5. The method of claim 4, wherein the contextual information is represented as a vector, wherein each of the identified at least one instance of textual data is assigned a respective weight according to a respective distance between the user query and the respective instance of textual data, wherein the identified title of the document is assigned a weight smaller than the respective weight of each of the identified at least one instance of textual data, and wherein the image file name is assigned a weight larger than the respective weight of each of the identified at least one instance of textual data if the user query includes a displayed image.

6. The method of claim 1, wherein the receiving at least one other subset of data selected from the collection of data as contextual information that is related to and different from the user query comprises:

identifying at least one displayed image other than the user query, textual data associated with one or more displayed images other than the user query including respective image file names and surrounding texts, at least one frame of a displayed video, textual data associated with the displayed video including a video file name and surrounding texts, or a combination thereof as an part of the contextual information.

7. The method of claim 6, wherein the contextual information is represented as a vector, wherein each of the at least one displayed image other than the user query, each of the identified at least one instance of textual data in a spatial vicinity of the at least one displayed image other than the user query, and each of the at least one frame of the video is assigned a respective weight according its respective spatial distance from the user query.

8. The method of claim 1, wherein the identifying a first subset of data files comprises:

when the user query is textual data, ranking the first subset of data files in the first order according to similarity between textual data of the user query and textual data of individual data files of the plurality of data files that is related to an image contained in the respective data file.

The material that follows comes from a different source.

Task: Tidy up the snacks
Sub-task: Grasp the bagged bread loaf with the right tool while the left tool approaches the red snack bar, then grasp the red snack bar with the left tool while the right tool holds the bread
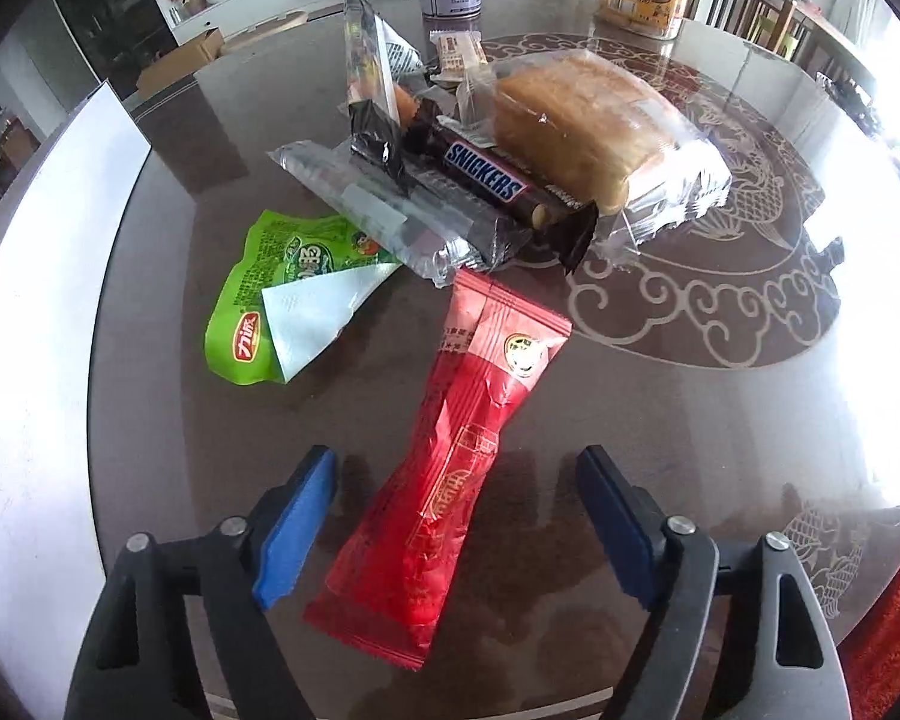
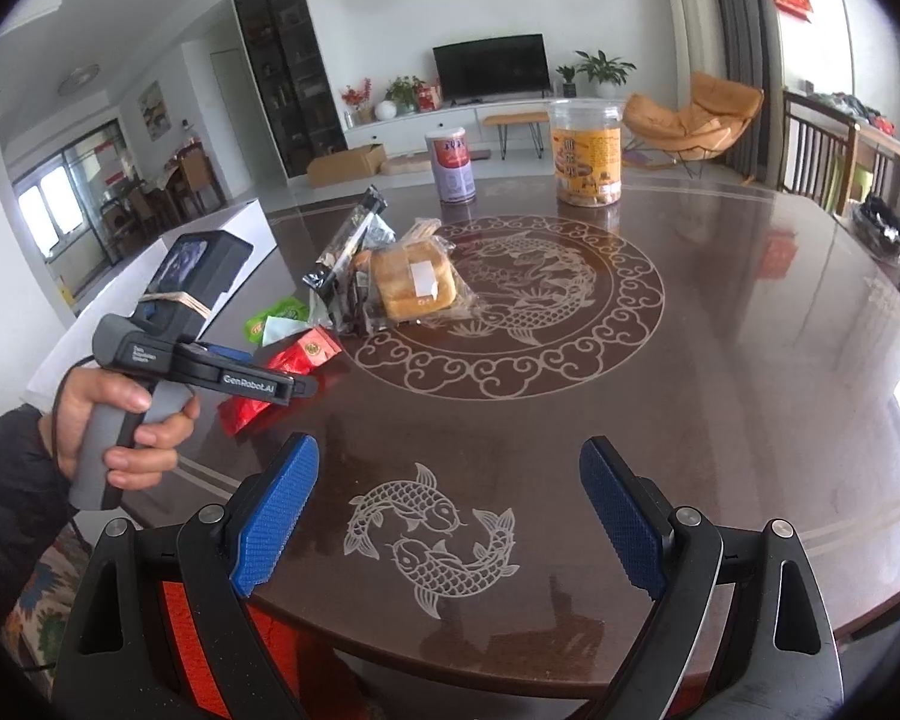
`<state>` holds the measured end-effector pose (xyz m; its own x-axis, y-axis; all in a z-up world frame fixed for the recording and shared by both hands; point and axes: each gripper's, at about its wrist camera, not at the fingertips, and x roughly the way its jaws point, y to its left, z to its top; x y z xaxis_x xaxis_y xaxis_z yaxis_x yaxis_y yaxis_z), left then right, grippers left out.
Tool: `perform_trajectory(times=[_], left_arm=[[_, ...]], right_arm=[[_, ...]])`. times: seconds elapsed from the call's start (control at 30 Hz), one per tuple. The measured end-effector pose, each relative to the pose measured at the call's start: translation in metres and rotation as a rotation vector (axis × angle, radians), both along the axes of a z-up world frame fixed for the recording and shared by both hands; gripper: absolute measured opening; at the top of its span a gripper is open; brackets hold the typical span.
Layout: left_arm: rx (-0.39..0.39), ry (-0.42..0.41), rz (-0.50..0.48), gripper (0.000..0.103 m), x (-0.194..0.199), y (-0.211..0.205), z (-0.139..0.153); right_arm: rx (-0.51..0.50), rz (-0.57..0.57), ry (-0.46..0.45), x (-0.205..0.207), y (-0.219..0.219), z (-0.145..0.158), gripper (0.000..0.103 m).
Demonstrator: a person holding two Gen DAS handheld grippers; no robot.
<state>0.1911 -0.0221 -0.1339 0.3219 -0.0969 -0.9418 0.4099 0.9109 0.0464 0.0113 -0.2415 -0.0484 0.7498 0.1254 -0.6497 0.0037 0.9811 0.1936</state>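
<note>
Between the two blue-padded fingers of the left gripper lies the long red foil snack packet, flat on the glossy dark-brown table. Its long axis runs away from the tool and a little to the right, so the near half sits in the gap while the far, squarer end reaches toward the pile. The jaws straddle it across its narrow width, standing fairly wide, and neither pad touches the wrapper. The left hand is plainly the nearer one. The right gripper hangs well off to the side over bare table, jaws wide with nothing between them.

Just beyond the red packet's far end sits a crinkled green pouch with a white corner folded over, to the tool's left. Further ahead lie a brown Snickers bar, a clear-wrapped loaf of sliced bread and silvery film wrappers, overlapping one another.

The red packet looks thin, slick and creased; a pinch across its width would likely crumple it rather than slip.
</note>
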Motion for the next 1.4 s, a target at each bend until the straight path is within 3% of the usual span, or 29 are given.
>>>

9. The method of claim 1, wherein the identifying a first subset of data files from a plurality of data files, the data files of the first subset ranked in a first order according to similarity between information contained in the user query and at least one attribute of individual data files of the plurality of data files comprises:

identifying at least one instance of textual data related to the user query when the user query includes an image;
identifying a respective subset of data files from the plurality of data files for each of the at least one instance of textual data related to the user query based on similarity between the respective instance of textual data related to the user query and textual data of each data file of the respective subset of data files that is related to an image contained in the respective data file; and
selecting data files from each respective subset of data files identified for each of the at least one instance of textual data related to the user query to form the first subset of data files, the data files in the first subset of data files arranged in the first order ranked according to similarity between the image of the user query and at least one image of each data file of the first subset of data files.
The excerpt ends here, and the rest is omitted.